Tuesday, August 25, 2009

ack: powerful command line search

ack is a fantastic tool to do recursive searches in text files, such as in your source code. It is simple to use and amazingly fast. See the ack home page for installation instructions. I am on OS X without Macport and installed ack with:

sudo perl -MCPAN -e 'install App::Ack'
Ignoring certain files

Out of the box, ack will ignore "most of the crap you don't want to search" (quoting from their documentation!), but you might want to set it up to ignore more files. For instance, for every JavaScript file (gaga.js) I have a minimized version of that file (gaga-min.js) automatically generated for me. I am never interested in searching in those files. ack doesn't have an option for you to say which files you want to ignore, but you can specify what files you want it to include: -G. This option takes a Perl regular expression. How to write a regular expression that matches any file except those ending with -min.js? With a negative look-behind regexp:
(?<!-min\.js)$
To have this used by default, add the following two lines to your ~/.ackrc:
-G
(?<!-min\.js)$
Adding file types

ack only search in files that are of a "type" it knows about. In general, files are mapped to types by extension, but in some cases they can be mapped by their content. I ran into a case where ack would find what I look for in certain .xpl files1, but not others. The reason was that ack didn't know about the .xpl extension, so it would ignore those files, except those that started with an XML declaration. For those files, even if it didn't recognize the extension, it would recognize the content and know it is dealing with an XML file.

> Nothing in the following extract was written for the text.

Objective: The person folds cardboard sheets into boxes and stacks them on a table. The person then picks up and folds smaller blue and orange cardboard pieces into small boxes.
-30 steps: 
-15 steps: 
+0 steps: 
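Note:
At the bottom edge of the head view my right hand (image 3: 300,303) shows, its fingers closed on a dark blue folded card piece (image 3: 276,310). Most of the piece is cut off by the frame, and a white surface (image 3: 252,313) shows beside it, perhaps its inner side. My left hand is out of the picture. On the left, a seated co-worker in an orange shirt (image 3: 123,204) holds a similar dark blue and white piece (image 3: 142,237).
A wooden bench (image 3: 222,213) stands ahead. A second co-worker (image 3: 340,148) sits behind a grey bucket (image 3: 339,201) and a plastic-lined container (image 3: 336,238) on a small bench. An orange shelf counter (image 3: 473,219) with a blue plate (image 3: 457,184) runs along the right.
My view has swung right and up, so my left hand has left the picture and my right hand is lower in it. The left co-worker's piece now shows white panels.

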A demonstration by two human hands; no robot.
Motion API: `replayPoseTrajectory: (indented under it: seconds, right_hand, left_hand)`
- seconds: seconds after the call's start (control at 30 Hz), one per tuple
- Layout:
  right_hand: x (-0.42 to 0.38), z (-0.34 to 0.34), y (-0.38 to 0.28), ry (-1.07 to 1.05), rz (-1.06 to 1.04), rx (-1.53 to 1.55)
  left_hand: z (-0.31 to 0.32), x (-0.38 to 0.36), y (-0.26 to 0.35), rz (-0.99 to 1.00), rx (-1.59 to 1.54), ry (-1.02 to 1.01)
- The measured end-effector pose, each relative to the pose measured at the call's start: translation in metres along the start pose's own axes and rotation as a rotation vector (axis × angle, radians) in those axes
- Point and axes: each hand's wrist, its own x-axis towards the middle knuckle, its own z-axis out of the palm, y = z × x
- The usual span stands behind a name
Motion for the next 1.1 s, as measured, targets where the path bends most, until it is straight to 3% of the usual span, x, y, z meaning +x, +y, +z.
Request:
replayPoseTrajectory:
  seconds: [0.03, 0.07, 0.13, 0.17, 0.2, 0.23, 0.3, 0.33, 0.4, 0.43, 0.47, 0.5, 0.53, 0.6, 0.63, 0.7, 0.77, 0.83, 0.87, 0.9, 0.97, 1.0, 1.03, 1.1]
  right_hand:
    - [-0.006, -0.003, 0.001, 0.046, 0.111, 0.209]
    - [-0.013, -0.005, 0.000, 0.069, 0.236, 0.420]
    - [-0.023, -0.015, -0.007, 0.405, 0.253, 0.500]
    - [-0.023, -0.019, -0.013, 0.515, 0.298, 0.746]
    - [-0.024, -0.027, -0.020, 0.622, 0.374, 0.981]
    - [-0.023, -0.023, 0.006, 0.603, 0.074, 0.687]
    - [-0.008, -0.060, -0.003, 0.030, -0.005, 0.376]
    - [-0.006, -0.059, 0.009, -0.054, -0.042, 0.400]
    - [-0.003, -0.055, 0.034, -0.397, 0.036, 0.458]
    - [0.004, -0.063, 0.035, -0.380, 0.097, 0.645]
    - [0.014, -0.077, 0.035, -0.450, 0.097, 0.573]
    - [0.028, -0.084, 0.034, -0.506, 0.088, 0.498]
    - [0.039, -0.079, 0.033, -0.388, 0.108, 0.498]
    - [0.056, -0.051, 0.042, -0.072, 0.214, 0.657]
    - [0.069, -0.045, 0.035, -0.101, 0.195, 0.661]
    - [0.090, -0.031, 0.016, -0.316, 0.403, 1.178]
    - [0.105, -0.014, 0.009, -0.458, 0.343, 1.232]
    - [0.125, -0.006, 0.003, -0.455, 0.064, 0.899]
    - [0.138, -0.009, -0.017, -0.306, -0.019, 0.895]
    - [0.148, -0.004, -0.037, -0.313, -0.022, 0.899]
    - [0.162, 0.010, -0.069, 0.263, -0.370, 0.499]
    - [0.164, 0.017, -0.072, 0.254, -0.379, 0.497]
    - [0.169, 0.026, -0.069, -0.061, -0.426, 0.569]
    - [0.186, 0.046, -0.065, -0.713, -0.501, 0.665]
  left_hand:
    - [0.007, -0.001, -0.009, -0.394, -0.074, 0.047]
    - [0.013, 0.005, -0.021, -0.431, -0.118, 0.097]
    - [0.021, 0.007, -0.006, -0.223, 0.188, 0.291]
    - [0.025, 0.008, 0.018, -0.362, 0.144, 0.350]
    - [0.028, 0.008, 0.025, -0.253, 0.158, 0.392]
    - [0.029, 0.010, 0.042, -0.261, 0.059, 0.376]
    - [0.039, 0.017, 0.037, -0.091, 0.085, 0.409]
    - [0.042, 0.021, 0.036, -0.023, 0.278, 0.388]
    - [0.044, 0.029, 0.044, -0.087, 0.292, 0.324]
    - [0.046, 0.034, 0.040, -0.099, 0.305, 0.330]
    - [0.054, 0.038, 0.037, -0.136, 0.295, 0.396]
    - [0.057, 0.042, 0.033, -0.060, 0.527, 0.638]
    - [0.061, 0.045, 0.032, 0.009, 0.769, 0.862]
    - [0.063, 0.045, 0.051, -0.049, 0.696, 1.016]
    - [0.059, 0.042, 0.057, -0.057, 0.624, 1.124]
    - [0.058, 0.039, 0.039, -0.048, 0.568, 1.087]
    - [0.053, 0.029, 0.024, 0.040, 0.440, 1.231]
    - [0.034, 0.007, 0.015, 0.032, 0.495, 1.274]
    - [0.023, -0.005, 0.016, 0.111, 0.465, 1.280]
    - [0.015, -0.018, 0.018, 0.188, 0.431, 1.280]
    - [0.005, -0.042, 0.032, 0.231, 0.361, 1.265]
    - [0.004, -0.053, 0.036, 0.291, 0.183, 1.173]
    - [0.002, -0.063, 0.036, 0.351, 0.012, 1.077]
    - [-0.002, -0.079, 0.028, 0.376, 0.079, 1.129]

If you run into a similar situation and suspect this is your problem, run the following command which will list the files ack will search in, starting from the current directory:
ack -f .
After you find which file are ignored, add those to your .ackrc so ack recognizes those files. For instance, the following parameters added to your .ackrc will get ack to recognize .xpl and .xsl files as XML files:
--type-add
xml=.xpl,.xsl

1 .xpl are the pipeline files we use in Orbeon Forms.